A new cardiovascular study from the University of Michigan is looking beyond modern Western medicine. Pharmaceutical drugs for hypertension just aren’t the long-term answer, as many researchers look to dietary needs to solve heart health problems.
The new study looks in a more holistic direction, finding answers in dietary needs instead of symptom cover-ups.
The research, presented at the Heart Failure Society of America meeting in Orlando, shows how specific dietary measures can dramatically lower hypertension and improve heart function in people prone to a common type of heart failure.
DASH diet plan shows promise by boosting potassium intake, reducing sodium
The low-sodium DASH eating plan (Dietary Approach to Stop Hypertension) was implemented in patients for 21 days. In those three weeks, patients experienced a drop in blood pressure similar to current antihypertension medicines. Prompt and effective, the eating plan showed positive results without the side effects.
The patients, many in their 60s and 70s, agreed to stick to a specific meal plan set up for them at the metabolic kitchen at the University of Michigan Clinical Research Unit. They all shared a common disposition to a specific kind of heart failure. During their stay, they kept journals documenting their heart health improvements.
The diet plan allowed no more than 1150 milligrams of sodium a day, a 75 percent decrease from standard American diet sodium intakes, which hover around 4,000 milligrams of sodium per day.
The DASH eating plan also included high intake of potassium, magnesium, calcium and antioxidants.

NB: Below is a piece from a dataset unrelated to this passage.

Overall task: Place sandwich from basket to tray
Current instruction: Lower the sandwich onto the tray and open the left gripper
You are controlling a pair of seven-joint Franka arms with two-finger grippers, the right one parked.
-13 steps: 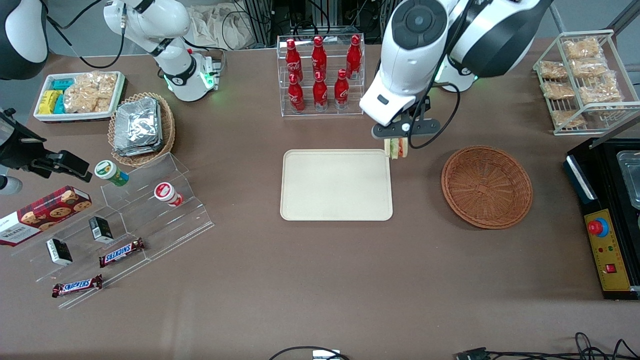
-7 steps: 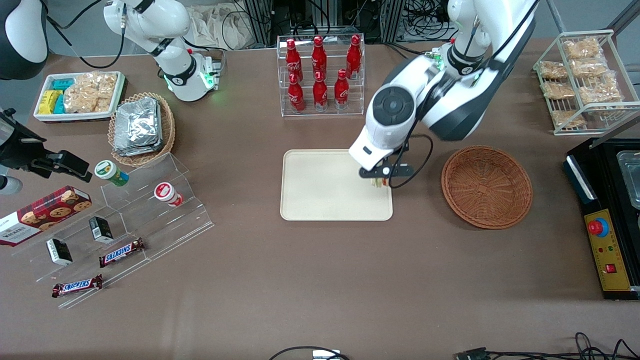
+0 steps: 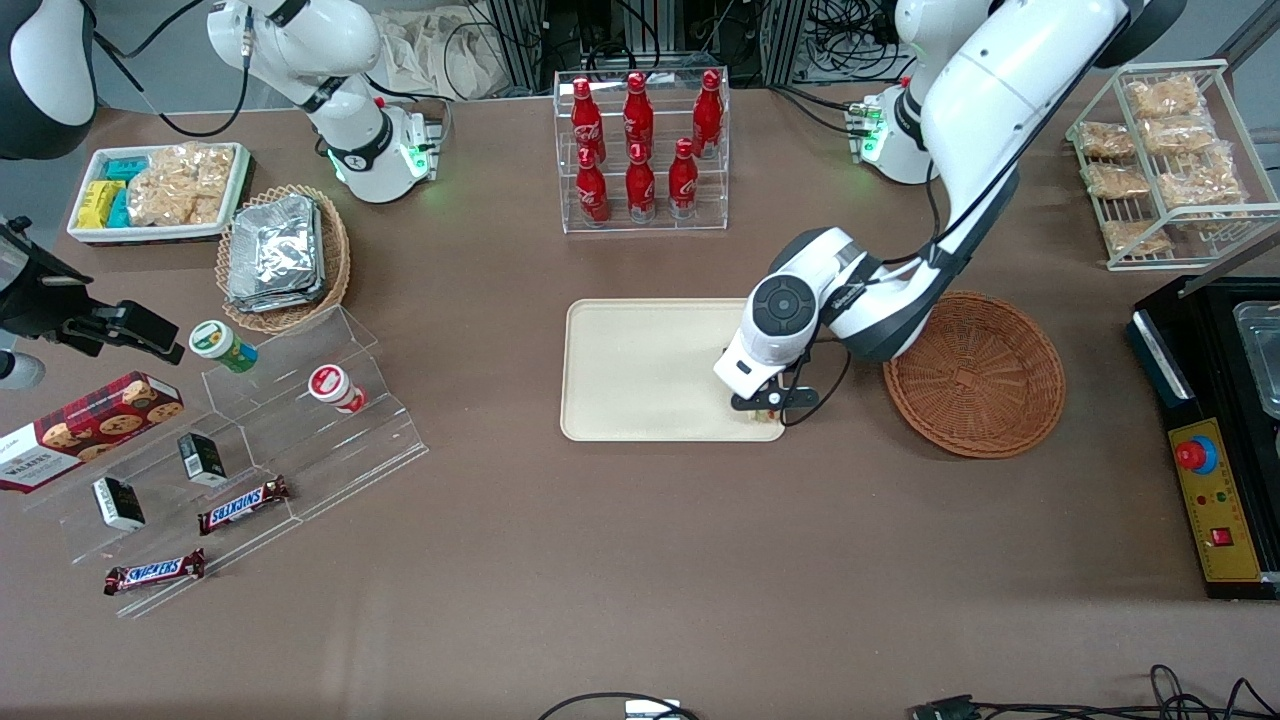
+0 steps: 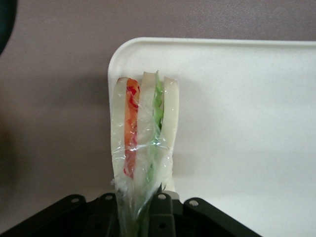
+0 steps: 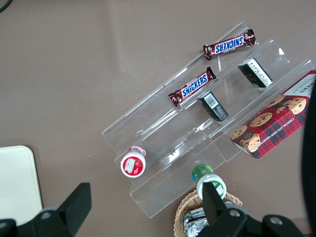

After 21 days, all the elder patients saw improvement in left ventricular relaxation and a drastic reduction in diastolic chamber stiffness. There was a significant increase in efficient blood transfer between heart and arteries.
Studies like these make hypertension medications look like a scam
At drugs.com, there is list of over 200 hypertension medications marketed by pharmaceutical companies. Since diet plays such an important role in heart disease prevention, why do drugs like these even exist? Is the whole list a farce? Why are there so many? Why aren’t more people and doctors looking beyond these drugs and forward, toward real dietary solutions? How has the quest for profit on health destroyed real health care and blinded allopathic doctors from giving dietary advice?